Studio album by Amaral
- Released: 27 September 2011
- Recorded: Madrid
- Genres: Folk rock; Rock;
- Language: Spanish
- Label: Discos Antártida / Gatorama Music S.L.
- Producers: Eva Amaral, Juan Aguirre and Juan de Dios Martín

Amaral chronology
| Gato negro dragón rojo (2005) | Hacia lo salvaje (2011) | Nocturnal (2015) |

= Hacia lo salvaje =

Hacia lo salvaje (Into the wild) is the sixth studio album by the Spanish band Amaral. The songs were recorded in the duo's Madrid studio by Eva Amaral and Juan Aguirre, with the participation of Toni Toledo and Chris Taylor. The production was undertaken by Juan de Dios Martín, Eva Amaral and Juan Aguirre. Antonio Escobar was the synthesizer programmer. The album was mixed and mastered in New York by Michael Brauer in Electric Lady and Greg Calbi in Sterling Sound. It was the first album published under the new label created by the duo, Antártida, which was named after the song that the band were currently working on when they realised that they had not yet given their new label a name. Acoustic versions of all the songs were also recorded and released as bonus material

The album was received positively by critics and became a gold record (30,000 copies sold) in its first week, putting it at number one in the list of music sales in Spain for four weeks running. In November 2011, the album reached the status of platinum record (40,000 copies sold) in January 2012 was a certified triple gold record (60,000 copies sold), as well as being awarded Double Silver by the Independent Music Companies Association (IMPALA). "Hacia lo salvaje" was chosen as the third most important Spanish album of 2011 by the magazine Rolling Stone as well as achieving the "Rolling Stone Prize" for Best song for the track "Hacia lo salvaje", which was also considered by the same publication as "one of the most epic rock songs".

== Editions ==
The album was published in three different physical formats, as well as a digital download:
- The complete album (1 CD) which gives access to a digital download of the acoustic versions of all tracks.
- Digibook edition, which includes Hacia lo salvaje and all the acoustic tracks on a second CD. It also included all the illustrations drawn for the album by Borja Bonafuente Gonzalo and photographs of the band by Juan Pérez Fajardo.
- Vinyl edition, which includes the album on a 180-gram vinyl, the album on CD and access to a digital download of the acoustic versions.

== Singles ==
The first single from the album, "Hacia lo salvaje", reached number one on iTunes in just one day. The track met a mixed reception, though largely positive. The track's official video, directed and produced by Titán Pozo in Guatemala in September 2011, was released the same day as the album. However, in August 2015, the band withdrew the video after investigating the suspected illegal trafficking of the turtles used in filming

On 12 December "Cuando suba la marea" was announced as the second single, during an acoustic performance of the song on Spanish television on 3 December 2011. On 27 February 2012 the band released the music video, which was produced by Lyona and filmed in different locations in Catalonia at the end of January 2012.

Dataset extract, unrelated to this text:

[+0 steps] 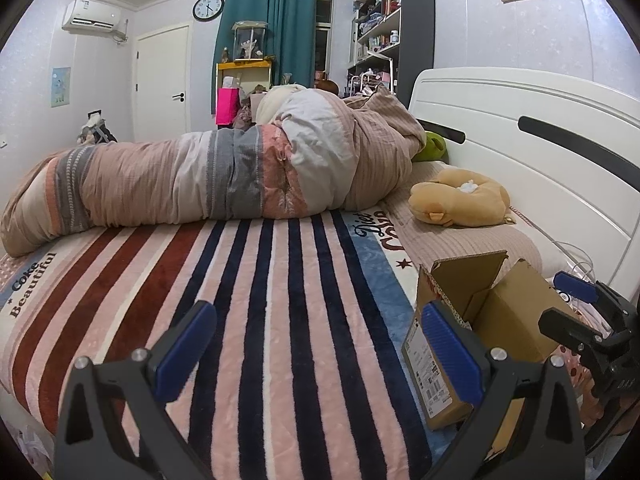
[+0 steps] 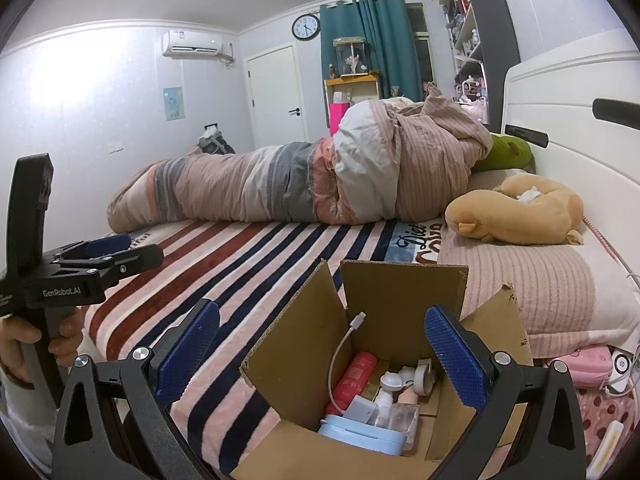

The third single was "Hoy es el principio del final", for which filming on the music video began in April 2012, directed by Alberto Van Stokkum in Mongolia. The video was shot in and around Ulaanbaatar and featured two Mongolian actors, Khulan Bazarvaani and Tuguldur Batbayar. The video had been intended to express "the precise moment in which the world is split in half and, the resulting breakdown and internal conflict. A psychological tug of war between what is known and experienced(the city), and the longing for freedom and the unexplored (the forest)". The video was released on 4 June 2012 to coincide with the launch of the single. It was played live for the first time on television on the debut of Buenas noches y Buenafuente, a comedy program on Spain's Antena 3, a performance which Rolling Stone qualified as "brilliant", "sublime" and "spectacular", despite labelling the song "one of the weakest tracks" of the album, nonetheless highlighting Eva Amaral's "extraordinary falsetto".

== Track listing ==

Source:

| No. | Title | Writer(s) | Length |
|---|---|---|---|
| 1. | "Hacia lo salvaje" (Into the wild) | Eva Amaral, Juan Aguirre | 4:14 |
| 2. | "Antártida" (Antarctica) | Eva Amaral, Juan Aguirre | 4:16 |
| 3. | "Si las calles pudieran hablar" (If the streets could talk) | Eva Amaral, Juan Aguirre | 3:02 |
| 4. | "Esperando un resplandor" (Waiting for a light) | Eva Amaral, Juan Aguirre | 3:03 |
| 5. | "Robin Hood" | Eva Amaral, Juan Aguirre | 3:07 |
| 6. | "Riazor" | Eva Amaral, Juan Aguirre | 4:06 |
| 7. | "Montaña rusa" (Rollercoaster) | Eva Amaral, Juan Aguirre | 3:09 |
| 8. | "Olvido" (Forgetting) | Eva Amaral, Juan Aguirre | 3:11 |
| 9. | "Cuando suba la marea" (When the tide rises) | Eva Amaral, Juan Aguirre | 4:25 |
| 10. | "Como un martillo en la pared" (Like a hammer in the wall) | Eva Amaral, Juan Aguirre | 2:58 |
| 11. | "Hoy es el principio del final" (Today is the start of the end) | Eva Amaral, Juan Aguirre | 4:13 |
| 12. | "Van como locos" (They go like madmen) | Eva Amaral, Juan Aguirre | 3:32 |

==Charts==

===Weekly charts===

Weekly chart performance for Hacia lo Salvaje
| Chart (2011) | Peak position |
|---|---|
| Spanish Albums (Promusicae) | 1 |

===Year-end charts===

Year-end chart performance for Hacia lo Salvaje
| Chart (2011) | Position |
|---|---|
| Spanish Albums (PROMUSICAE) | 8 |
| Chart (2012) | Position |
| Spanish Albums (PROMUSICAE) | 30 |

==Certifications==

| Region | Certification | Certified units/sales |
| Spain (Promusicae) | Platinum | 60,000^{^} |
^{^} Shipments figures based on certification alone.